Analysis of the spin splitting of maxima of quantum oscillations of the resistivity of $n$-Bi–Sb semiconductor alloys in a magnetic field parallel to the bisector axis

In samples of semiconductor alloys $n$-Bi$_{0.93}$Sb$_{0.07}$ with different electron concentrations ($n_1$ = 8 $\times$ 10$^{15}$ cm$^{-3}$, $n_2$ = 1.2 $\times$ 10$^{17}$ cm$^{-3}$, and $n_3$ = 1.9 $\times$ 10$^{18}$ cm$^{-3}$), dependences of the electrical resistivity on magnetic fields up to 45 T parallel to the current and the bisector axis $(\mathbf{H}\parallel\mathbf{C}_1\parallel\mathbf{j})$ have been measured at temperatures of 1.5, 4.5, and 10 K. The obtained dependences $\rho_{22}(H)$ demonstrate quantum oscillations of the resistivity (Shubnikov–de Haas effect), and, in high magnetic fields, there is a resistivity maximum far away from other maxima. On assumption that this maximum is related to the spin-split Landau level N = 0$^-$ for electrons of the main ellipsoid, the spin-splitting parameters are calculated for electrons of the main ellipsoid: $\gamma_1$ = 0.87, $\gamma_2$ = 0.8, and $\gamma_3$ = 0.73. Using these values, the oscillation maxima can be reliably related to the numbers of split Landau levels for electrons of the main and secondary ellipsoids.

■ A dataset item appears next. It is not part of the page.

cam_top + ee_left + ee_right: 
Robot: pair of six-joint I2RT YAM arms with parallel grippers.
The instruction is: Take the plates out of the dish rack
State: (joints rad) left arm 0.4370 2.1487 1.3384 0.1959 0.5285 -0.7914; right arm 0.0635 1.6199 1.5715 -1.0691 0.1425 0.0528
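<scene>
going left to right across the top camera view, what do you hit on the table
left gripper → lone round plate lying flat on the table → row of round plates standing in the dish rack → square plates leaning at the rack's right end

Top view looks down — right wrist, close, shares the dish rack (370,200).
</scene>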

The dependences of the resistivity $\rho_{11}$ and the Hall coefficient R 31.2 on magnetic field have been measured in a transverse magnetic field at $\mathbf{H}\parallel\mathbf{C}_1$ and $\mathbf{j}\parallel\mathbf{C}_2$ on the sample with the electron concentration $n_4$ = 1.4 $\times$ 10$^{17}$ cm$^{-3}$. Using similar analysis, the spin-splitting parameter is found to be $\gamma_4$ = 0.85, which is close to the value of $\gamma_2$ = 0.8 obtained for the sample with close electron concentration ($n_2$ = 1.2 $\times$ 10$^{17}$ cm$^{-3}$) during the measurements in a longitudinal magnetic field. The quantum oscillation maxima of Hall coefficient $R_{31.2}$ are shifted to the range of high magnetic fields as compared to the quantum oscillation maxima of resistivity $\rho_{11}$.